The index for inflation matters for estimating three things: (1) the growth in real wages, (2) the growth in real household incomes, and (3) the reduction in poverty.

Gramm et al. note that while using the CPI shows a measly 8.7 percent growth in real wages between 1967 and 2017, using a measure that corrects for substitution bias and for improvements in the quality of goods and services yields the conclusion that real wage rates over those fifty years rose by a whopping 74.0 percent. Over that same period, using the CPI shows that real median household income rose by 33.5 percent, but using a price index that accounts for substitution and quality improvements shows the increase to be 93.3 percent.

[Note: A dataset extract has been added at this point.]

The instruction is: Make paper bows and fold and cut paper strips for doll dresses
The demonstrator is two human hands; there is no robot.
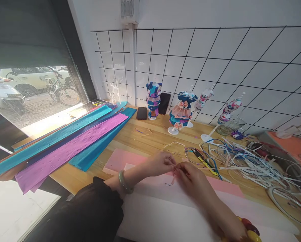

That seems to accord with our observations. Think about what people have now that they didn’t and how those things have contributed to their well-being: houses with two bathrooms and widescreen TVs, mobile phones that can be direction finder, music player, calculator, and more, and medical care that improves our life expectancy and keeps us from having long stays in the hospital. Those are only three of many improvements.

Similarly, using a more-accurate measure of inflation, and including government transfers, leads to the conclusion that in 2017 only 1.1 percent of households in America were poor.

One disturbing item the authors note is the change in the attitude of the US government toward dependence on welfare. They quote FDR’s statement that the “federal government must and shall quit this business of relief.” But between 2000 and 2016, they note, the US Department of Agriculture “conducted aggressive recruitment efforts” to boost food stamp enrollment. The USDA even advertised to seniors and Hispanics that they, in the authors’ words, “should feel guilty because, by refusing to apply for them [food stamps], they were hurting their families.”

The Rich

The current commentator who has arguably misled people the most about the rich is French economist Thomas Piketty. I laid out a number of problems with his neo-Marxist thinking in my review of his 2013 book, Capital in the Twenty-First Century, but Gramm and his co-authors dig into his data more than I did and point out huge shortcomings that badly distort the picture. Along the way, they show that the heirs of the richest people in society tend to dissipate those riches in a few generations. The old saying “shirtsleeves to shirtsleeves in three generations,” which means that one generation builds the wealth and the next two dissipate the wealth, is approximately correct. They write, “[T]he wealthiest families from the nineteenth century are all but gone from the ranks of the wealthiest, and most of those from fifty years ago are gone as well.”

Moreover, those who hold on to their wealth are doing the rest of us a huge favor. Warren Buffett with his wise investments and Bill Gates with Microsoft’s innovations have not only made tens of thousands of investors into millionaires. Gates has also benefited billions of people with Microsoft’s products.

Do the rich pay their fair share in taxes? Your conclusion depends, of course, on your definition of fairness, but what the authors show is that the rich pay a huge percent of their income in taxes. In 2017, the top 1 percent paid about 40 percent of their income in taxes while the bottom quintile paid only 7.5 percent. Can anyone seriously argue that the top 1 percent got commensurate benefits from governments in the United States? For the top 400 households, tax rates were “only” 32.0 percent of their income. But the authors note that that group is minuscule, constituting only “three out of every million American households.”

Conclusion

The authors end with three suggested reforms, making a strong case for each: (1) having Congress require the federal government to report more-complete data, (2) legislating school choice, and (3) reforming occupational licensing to make it easier for workers to advance in the economy.

They end with an inspiring message: “Our goal must be an America where people can rise as high and go as far as the sweat of their brows will take them and know the triumph of that achievement, whether it be large or small, belongs uniquely to them and those who love them.” Amen.